Some looked confused. Many snapped pictures. Banana car owner Steve Braithwaite said he had no idea how much he was going to enjoy people laughing and smiling at him.

Braithwaite brought the former pickup truck back through the area, more than two years after buying the original vehicle from a junkyard in Genesee County’s Argentine Township. One day he decided he wanted to turn a Ford F-150 into a banana and travel the world in it. So, what he calls his, “Crazy desire to do something ridiculous” became a yellow-tinged reality.

SOURCE: DAILYJOURNAL.NET

The case of the missing prisoner

A woman was caught trying to sneak her common-law husband out of a Mexican prison in a suitcase following a visit. Staff at the prison in Chetumal in Quintana Roo state noticed the woman seemed nervous and was pulling a bulky, wheeled suitcase. Prison guards checked the bag of 19-year-old Maria del Mar Arjona and found inmate Juan Ramirez Tijerina curled up inside in the fetal position.

The prisoner is serving a 20-year sentence for a 2007 conviction for illegal weapons possession. Arjona was arrested and charges are pending. Security at Mexican state prisons is notoriously lax. Jailbreaks are common, inmates are often found to be directing criminal operations from behind bars, and corrupt guards are often found to be involved.

SOURCE: WEB.ORANGE.CO.UK

Is it Zonkey, Donkra or a Zedonk?

A rare ‘zonkey’ has been born in a China zoo, the result of a moment of passion between a female zebra and a donkey who shared an enclosure at Xiamen Haicang Zoo in the south-east of the country.
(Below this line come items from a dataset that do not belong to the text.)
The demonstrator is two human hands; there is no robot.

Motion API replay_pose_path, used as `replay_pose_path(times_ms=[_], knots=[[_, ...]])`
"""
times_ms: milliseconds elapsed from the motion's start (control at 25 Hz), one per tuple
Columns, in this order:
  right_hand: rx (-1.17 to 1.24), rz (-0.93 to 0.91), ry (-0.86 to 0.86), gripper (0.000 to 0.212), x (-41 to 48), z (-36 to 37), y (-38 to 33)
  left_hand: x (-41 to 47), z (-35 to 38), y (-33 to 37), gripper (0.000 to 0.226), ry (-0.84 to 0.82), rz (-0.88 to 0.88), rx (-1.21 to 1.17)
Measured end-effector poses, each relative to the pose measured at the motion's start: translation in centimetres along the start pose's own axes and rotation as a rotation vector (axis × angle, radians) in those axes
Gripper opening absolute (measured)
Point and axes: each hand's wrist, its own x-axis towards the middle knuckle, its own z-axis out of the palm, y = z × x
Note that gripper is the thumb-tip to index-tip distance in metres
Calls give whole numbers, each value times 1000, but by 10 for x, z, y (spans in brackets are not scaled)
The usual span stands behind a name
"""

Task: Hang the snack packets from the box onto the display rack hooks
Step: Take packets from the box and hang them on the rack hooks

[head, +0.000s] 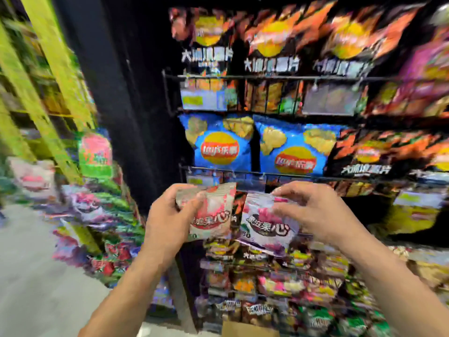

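Two bare forearms rise from the bottom edge of the frame. The left hand (167, 215) curls its fingers round the upper left edge of a small pink-and-white foil snack packet (215, 216), gripping it upright. The right hand (314, 210) pinches the top of a small purple-and-white foil snack packet (266, 227), which is tilted slightly. The two packets sit side by side at the centre of the frame, just below a rail of the black wire display rack (303, 177). Shiny blue crisp bags (218, 144) stand above that rail, and blurred black-and-orange crisp bags (274, 42) fill the upper right. A corner of a brown cardboard box (247, 330) shows at the bottom centre.
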Motion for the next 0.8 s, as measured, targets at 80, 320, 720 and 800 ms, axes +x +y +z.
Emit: replay_pose_path(times_ms=[80,320,720,800], knots=[[13,-99,35,23,14,-30,-40,14,-14,50,6,50,46,-35],[97,-303,92,20,45,-97,-132,31,-40,167,3,144,106,-138],[153,-479,-49,12,62,-110,-199,-11,-88,252,15,321,46,-224],[189,-502,-92,12,60,-96,-210,-26,-105,254,11,373,39,-210]])
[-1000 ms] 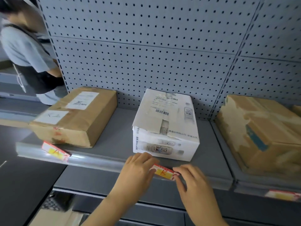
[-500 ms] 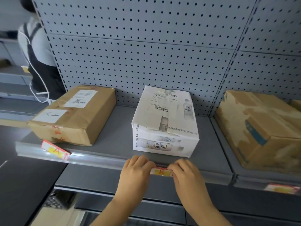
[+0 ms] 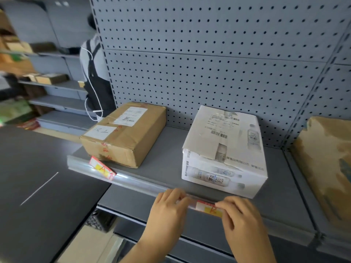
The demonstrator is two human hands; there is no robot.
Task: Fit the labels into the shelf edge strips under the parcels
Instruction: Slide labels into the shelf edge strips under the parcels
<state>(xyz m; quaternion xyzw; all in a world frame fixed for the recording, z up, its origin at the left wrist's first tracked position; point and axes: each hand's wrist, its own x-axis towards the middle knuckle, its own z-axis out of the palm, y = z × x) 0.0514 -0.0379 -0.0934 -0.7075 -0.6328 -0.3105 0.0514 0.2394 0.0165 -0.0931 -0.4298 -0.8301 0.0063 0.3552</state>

The zonkey/donkra came into the world last Sunday, sporting cute striped legs and pale lines down its brown body. Staff at the zoo say the creature had a difficult birth. However, the zonkey weighed 30kg and was nearly a metre tall when it eventually arrived.

When a male zebra mates with a female donkey — an opposite scenario — the newborn is known as a zebroid, a creature that’s apparently more common than a zonkey/donkra, according to people who know about these occurrences.

SOURCE: METRO.CO.UK

Biting off more than you can chew

Grill chefs at the Alameda County Fair wowed the crowds and Guinness World Record officials by unveiling the largest commercially available hamburger, weighing in at an incredible 777lbs (352.4kg). The burger, which easily surpassed the previous record of 590lbs (267.6kg) was cooked by barbecue chef Ted Reader in Toronto, Canada, last May. It was created by the combined genius of Brett Enright from Juicy’s Outlaw Grill in Phoenix and Nick Nicora from local company Ovations Food Services. The burger took 15 hours to cook, having started at 5am in order to have the hefty meal ready for an 8pm sit-down, and was made with just one huge beef patty. Enright said he came up with the idea while on a month off from his job in December 2010. “I thought, ‘I bet I could build the world’s largest burger’,” he said.

“So I looked it up.”

Anyone that fancied a taste of the burger behemoth paid 99c (Rs85), with all proceeds going to the Alameda County Community Food Bank.

SOURCE: METRO.CO.UK





Published in The Express Tribune, July 9th, 2011.